Por Marcelo Dutra da Silva
Ecólogo, professor na Furg
As cidades avançam por toda parte, e, à medida que transformamos a paisagem e introduzimos novos elementos, também quebramos uma série de conexões e fluxos do processo ecossistêmico, com implicações diretas na natureza. Basta uma espiada rápida nos municípios da nossa costa para perceber que o espaço construído invadiu as margens, matas, dunas e áreas úmidas de diferentes fisionomias. Em muitos casos com a mais completa ausência de planejamento urbano. O que é muito ruim.
A falta de um plano é o maior pecado de qualquer grande cidade, pois sem planejamento e controle das informações a gestão se perde e fica mais difícil para o Executivo definir as prioridades, inclusive ambientais. E, quando não se tem algo que oriente o que deve ser realizado primeiro, tudo passa a ser importante, nada do que se começa é concluído no prazo e toda decisão se mostra confusa e pouco transparente. Em alguns casos, a administração fica tão fragilizada que se sujeita a pressões, tornando-se refém de interesses dos grupos que usam todo tipo de ferramenta, inclusive mexendo em leis, para garantir seus objetivos sórdidos.
Nada parece ser capaz de resistir ao nosso modelo selvagem de impermeabilização do espaço, que permite que áreas naturais sejam consumidas sem qualquer avaliação prévia das consequências, particularmente as áreas úmidas e especialmente depois que foi editada a resolução 380/18 do Conselho Estadual do Meio Ambiente do Rio Grande do Sul (Consema), que definiu critérios para a identificação e o enquadramento de banhados em imóveis urbanos. Um instrumento legal, que tem chancelado decisões horrorosas e fortes dúvidas no processo de licenciamento, uma vez que concentra toda atenção no solo, jogando os aspectos biológicos para o segundo plano e ignorando os fundamentais serviços prestados por esses ambientes.
Embora as áreas úmidas sejam reconhecidas como o ecossistema mais rico do planeta, elas estão desaparecendo três vezes mais rapidamente do que as florestas, de acordo com o Global Wetland Outllook, relatório divulgado em 2018 pela Convenção de Ramsar (convenção sobre áreas úmidas de importância internacional). Destaque para a Índia, que perdeu, nas últimas décadas, um terço das suas áreas úmidas para o desenvolvimento urbano e a expansão da agricultura.
As áreas úmidas oferecem lar para 40% das espécies de todo o mundo e fornecem água e alimento para mais de 1 bilhão de pessoas. Chegam a absorver e estocar 50 vezes mais carbono atmosférico do que as florestas tropicais. Atuam com eficiência na regulação térmica. São capazes de armazenar grandes volumes de água, evitando alagamentos no entorno nos períodos de precipitação intensa. São aliadas do espaço urbano. Porém, apesar disso tudo, constituem o tipo ambiental mais degradado na era moderna da humanidade – mais de 80% do território úmido foi alterado e/ou pressionado nos últimos 300 anos, de acordo com o relatório Planeta Vivo da Rede WWF, de 2018.

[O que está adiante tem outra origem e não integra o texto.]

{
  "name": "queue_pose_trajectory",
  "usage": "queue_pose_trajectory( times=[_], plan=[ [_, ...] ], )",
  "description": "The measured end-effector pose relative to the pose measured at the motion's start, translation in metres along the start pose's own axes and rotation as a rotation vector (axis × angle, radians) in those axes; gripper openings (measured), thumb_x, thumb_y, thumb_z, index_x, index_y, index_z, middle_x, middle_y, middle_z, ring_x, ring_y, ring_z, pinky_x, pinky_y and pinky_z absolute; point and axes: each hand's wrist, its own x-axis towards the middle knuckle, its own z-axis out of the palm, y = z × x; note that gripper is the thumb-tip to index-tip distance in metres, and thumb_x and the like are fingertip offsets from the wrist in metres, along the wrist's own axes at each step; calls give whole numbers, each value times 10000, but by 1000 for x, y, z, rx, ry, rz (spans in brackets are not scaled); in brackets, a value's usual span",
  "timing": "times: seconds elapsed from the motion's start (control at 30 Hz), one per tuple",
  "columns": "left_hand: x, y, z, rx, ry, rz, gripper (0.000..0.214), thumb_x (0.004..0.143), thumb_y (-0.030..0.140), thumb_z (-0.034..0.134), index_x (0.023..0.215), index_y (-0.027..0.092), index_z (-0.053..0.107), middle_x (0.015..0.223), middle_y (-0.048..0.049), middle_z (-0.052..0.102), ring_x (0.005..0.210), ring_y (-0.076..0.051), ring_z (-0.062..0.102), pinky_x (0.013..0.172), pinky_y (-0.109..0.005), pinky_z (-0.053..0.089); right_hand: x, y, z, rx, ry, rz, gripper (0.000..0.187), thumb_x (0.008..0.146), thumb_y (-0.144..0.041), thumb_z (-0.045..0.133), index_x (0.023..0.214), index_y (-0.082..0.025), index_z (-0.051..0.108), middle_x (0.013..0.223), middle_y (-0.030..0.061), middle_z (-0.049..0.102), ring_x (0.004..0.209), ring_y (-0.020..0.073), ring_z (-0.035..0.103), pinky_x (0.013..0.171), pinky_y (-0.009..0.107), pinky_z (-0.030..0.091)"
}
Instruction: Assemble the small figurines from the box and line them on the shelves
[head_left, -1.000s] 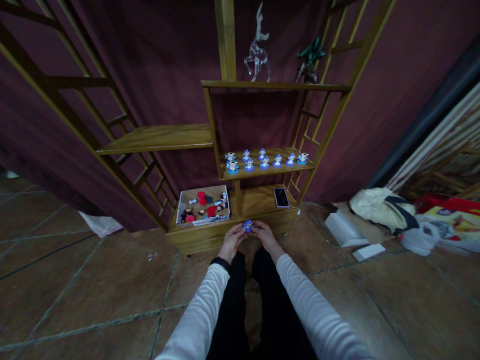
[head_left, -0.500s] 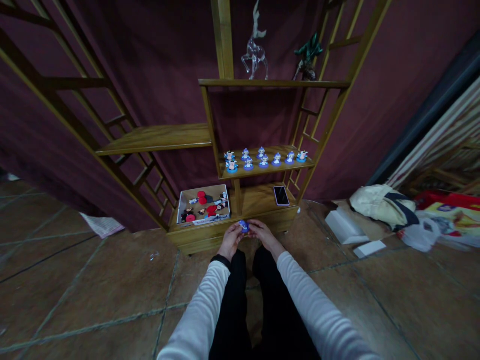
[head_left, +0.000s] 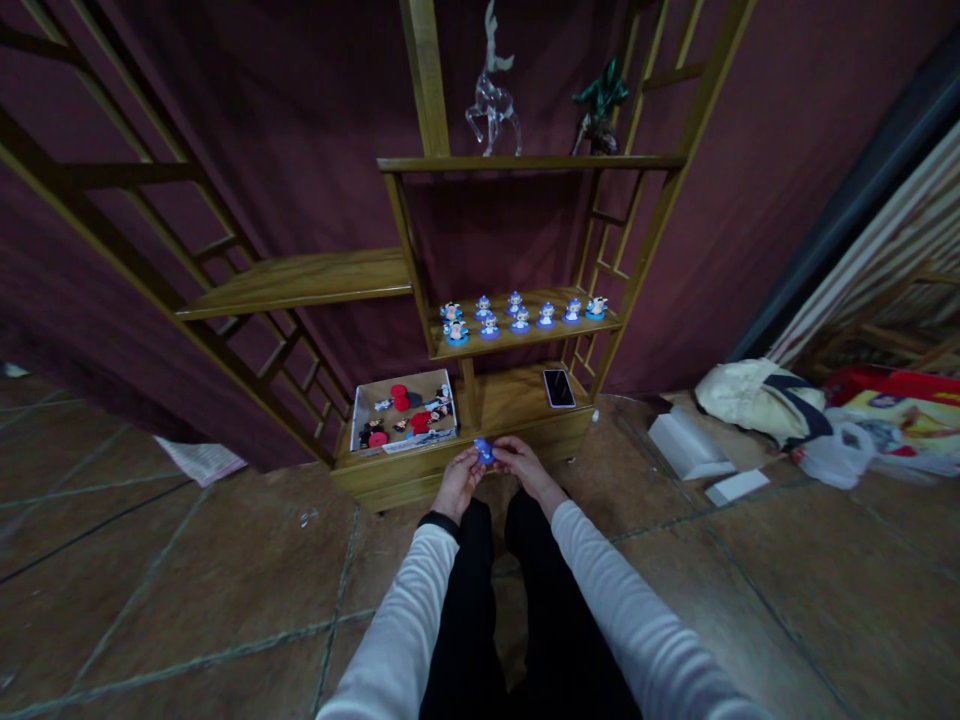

No Brasil, encontramos a maior área alagável continental do mundo, o Pantanal, e cerca de 30% do território da Amazônia corresponde a áreas úmidas. O litoral brasileiro é riquíssimo em ambientes de áreas úmidas, e aqui, no litoral gaúcho, não é diferente. Nossos banhados, campos úmidos, marismas (banhados de água salgada) e matas palustre compõem a coleção de habitats da costa, que reúne uma parcela significativa da biodiversidade rio-grandense.
Tudo fortemente ameaçado pelo uso e pelas formas de ocupação do espaço. Parte já foi perdida pela expansão das grandes cidades.
Os municípios gaúchos vêm enfrentando um forte crescimento urbano sobre áreas úmidas remanescentes. E tudo na mais completa ausência de planejamento e de uma política de conservação e atenção às mudanças climáticas. O licenciamento tem autorizado construir em áreas de conflito, entendidas pela ciência como de grande importância ambiental – a resolução 380 tem servido de justificativa pelo órgão licenciador. Banhados do interior urbano são interpretados de forma equivocada, a partir de estudos de solo questionáveis, que fogem da avaliação do contexto e do tempo histórico. Uma disputa que põe a comunidade em perigo e refém de questões financeiras, sem perceber que não é possível promover desenvolvimento com destruição da natureza.
Afinal, podemos ter belos prédios, emprego, lucro, renda e receita, e tudo isso sem desconsiderar as pessoas e o meio ambiente. Basta fazer da forma correta.